July… Julio… Olhei novamente para o rosto do rapaz
deitado na maca. Ou melhor, para os cabelos negros, já que seu
rosto estava para baixo.
— Bom, é! Somos. Somos, sim. Né, Antonio?!
— É, mãe. Somos, parentes! É isso aí!
— A July então é parente também?! — perguntei, achando a
situação muito estranha.
— A July? — Tony perguntou, um pouco alto.
— Claro! Claro que é! — A mãe deles respondeu.
— É minha irmã! — A voz baixa de Julio chegou ao meu
ouvido. — Gêmea. A... July… é minha irmã gêmea.
— Ah! — exclamei surpreso. — Não sabia. Bom, ainda não
falamos das vidas um do outro, não tinha como eu… bom… —
Fiquei sem graça ali, mas já que havíamos falado dela... — Aliás, e
ela? Veio com vocês?
— Não, ela não veio conosco. Estávamos no mercado,
esqueci o celular no carro e o do Antônio acabou a bateria. Quando
voltamos para o carro que vi as ligações, me desesperei e corremos
para cá.
— Ah, sim! Tentei ligar para ela. Nós íamos… sair hoje. —
Minha nossa! Por que cazzo estou sem graça?
— O telefone dela deve estar descarregado também. Ela…
— Tony foi interrompido novamente pela voz fraca de Julio.
— Ela teve que ir embora. — Olhei para ele que fugia do
meu olhar o tempo todo. — Digo, ela precisou voltar para nossa
cidade natal. O… meu pai está doente. Soubemos hoje a tarde que
é terminal e ele pediu para vê-la. A July estava abalada e colocou
umas roupas na bolsa e foi embora para a rodoviária, no caminho
ligou avisando que estava com pouquíssima bateria e esqueceu o
carregador.
— Ah, sinto muito pelo seu pai! — foi a única coisa que
consegui falar .
Não tinha porque me avisar de alguma coisa. Ok, íamos sair,
ficamos ontem, mas comparado ao desespero e a viagem, seu
silêncio era até mesmo algo compreensível, certo?

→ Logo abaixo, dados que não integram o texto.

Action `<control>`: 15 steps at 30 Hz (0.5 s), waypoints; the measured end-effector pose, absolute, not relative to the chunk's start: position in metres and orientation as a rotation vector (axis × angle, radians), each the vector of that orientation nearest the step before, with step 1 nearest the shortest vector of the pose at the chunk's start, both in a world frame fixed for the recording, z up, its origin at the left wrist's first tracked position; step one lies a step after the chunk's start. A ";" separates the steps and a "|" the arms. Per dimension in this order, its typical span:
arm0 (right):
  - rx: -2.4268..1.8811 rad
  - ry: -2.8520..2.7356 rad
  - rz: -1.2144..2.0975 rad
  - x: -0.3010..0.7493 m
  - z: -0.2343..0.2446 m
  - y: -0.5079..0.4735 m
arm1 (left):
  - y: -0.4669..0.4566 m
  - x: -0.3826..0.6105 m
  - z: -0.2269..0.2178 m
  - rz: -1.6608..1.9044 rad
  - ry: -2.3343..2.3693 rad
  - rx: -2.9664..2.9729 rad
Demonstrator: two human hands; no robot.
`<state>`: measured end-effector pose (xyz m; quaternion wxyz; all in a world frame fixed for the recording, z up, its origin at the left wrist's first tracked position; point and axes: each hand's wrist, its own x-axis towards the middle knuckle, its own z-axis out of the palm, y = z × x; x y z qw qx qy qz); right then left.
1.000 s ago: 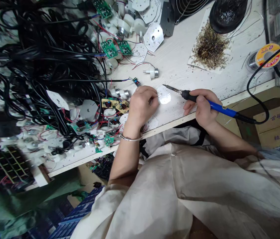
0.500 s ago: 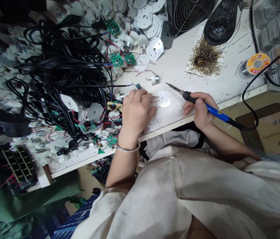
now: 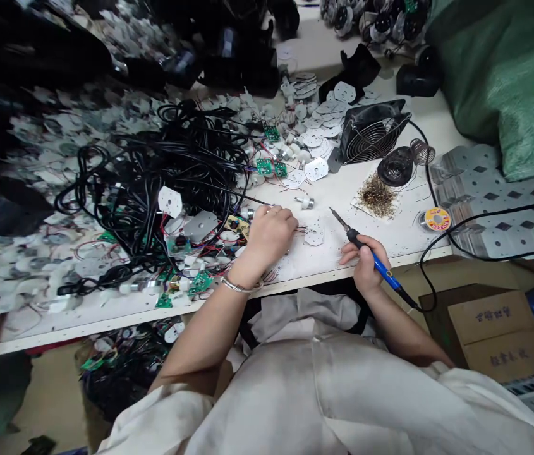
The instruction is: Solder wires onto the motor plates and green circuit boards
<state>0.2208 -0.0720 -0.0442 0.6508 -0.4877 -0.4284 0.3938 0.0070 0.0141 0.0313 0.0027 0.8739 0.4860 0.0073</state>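
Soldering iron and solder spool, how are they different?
The soldering iron is long and thin; the solder spool is short and round. The iron is blue and black; the spool shows yellow and red. The right hand holds the iron; the spool sits on the table. Both are colourful.

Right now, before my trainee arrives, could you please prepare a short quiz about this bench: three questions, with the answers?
1. Which hand holds the iron?
2. True or false: the bracelet is on the right wrist.
3. In this picture, which thing lies between the fan and the solder?
A. the black dish
B. the cardboard box
C. the green bag

Key:
1. The right hand.
2. False; it is on the left wrist.
3. A.
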 end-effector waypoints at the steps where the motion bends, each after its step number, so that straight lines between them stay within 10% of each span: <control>1: -1.103 -0.972 0.886 0.221 -0.044 -0.072 | 0.010 0.001 0.033 0.179 1.527 2.731; 11: -1.127 -1.008 0.863 0.221 -0.042 -0.074 | 0.009 -0.077 0.069 1.951 1.681 1.457; 15: -1.146 -1.025 0.844 0.221 -0.042 -0.074 | 0.019 -0.110 0.063 1.880 2.143 1.111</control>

— Ela saiu correndo, estava muito triste, preocupada. Talvez
amanhã você consiga falar com ela. Ela não o ignorou por maldade
— Julio falava enquanto mexia no lençol com a mão do braço bom.
— E você não quis ir junto? — Me vi perguntando e me
metendo na vida de um paciente, mas que também era irmão da
garota que eu estava a fim. Ma cazzo, eu disse “a fim”? —
Desculpa, eu não quis me meter.
— Tudo bem eu… é…
— Ele não foi porque ele… — Marisa começou a falar.
— Eu sou gay — Julio a cortou — e meu pai me odeia. Ele
não me aceita. É preconceituoso igual aos que me bateram hoje.
Ele me expulsou de casa quando me assumi ainda novo, July não
quis me deixar e foi embora comigo. Marisa e Tony eram nossos
vizinhos, eles nos acolheram. São minha única família agora.
Eu não sabia o que responder. Julio falava baixo e rápido.
Marisa e Antônio concordavam com a cabeça para tudo o que ele
dizia.
— Sinto muito, Julio. Pelo que passou no passado e por
hoje. Existe muita gente ruim nesse mundo, mas muita gente boa
também, como Marisa, Antônio, July e as senhoras que te
resgataram. Você é um cara forte. Ficará bem.
Julio levantou seu rosto para mim. Mesmo com o rosto
inchado, vermelho e roxo, ele sorriu timidamente e seus olhos... era
estranho, mas seus olhos alcançaram minha alma.
— Bom, eu já vou indo. Vocês eu provavelmente vejo
amanhã no almoço lá na lanchonete — falei apertando a mão de
Antônio e Marisa, que riram e me deram boa noite. — E você, Julio,
espero te ver em breve e bem melhor e mais forte que hoje.
— Boa noite, doutor Petrus — ele me respondeu baixinho e
sorriu de lado mais uma vez. Sorte que ele desviou novamente seu
olhar do meu, pois estava preso a eles.
Fui embora para casa. July não me respondeu, seu celular
ainda estava desligado. Custei a dormir pensando nela… e em Julio.
Aquele rapaz todo ferido na cama do hospital me tocou de um jeito
que me deixou estranho. Coloquei em minha cabeça que fiquei
assim pelo fato de ser o gêmeo da July e essa mulher estar
causando um enorme furacão dentro de mim.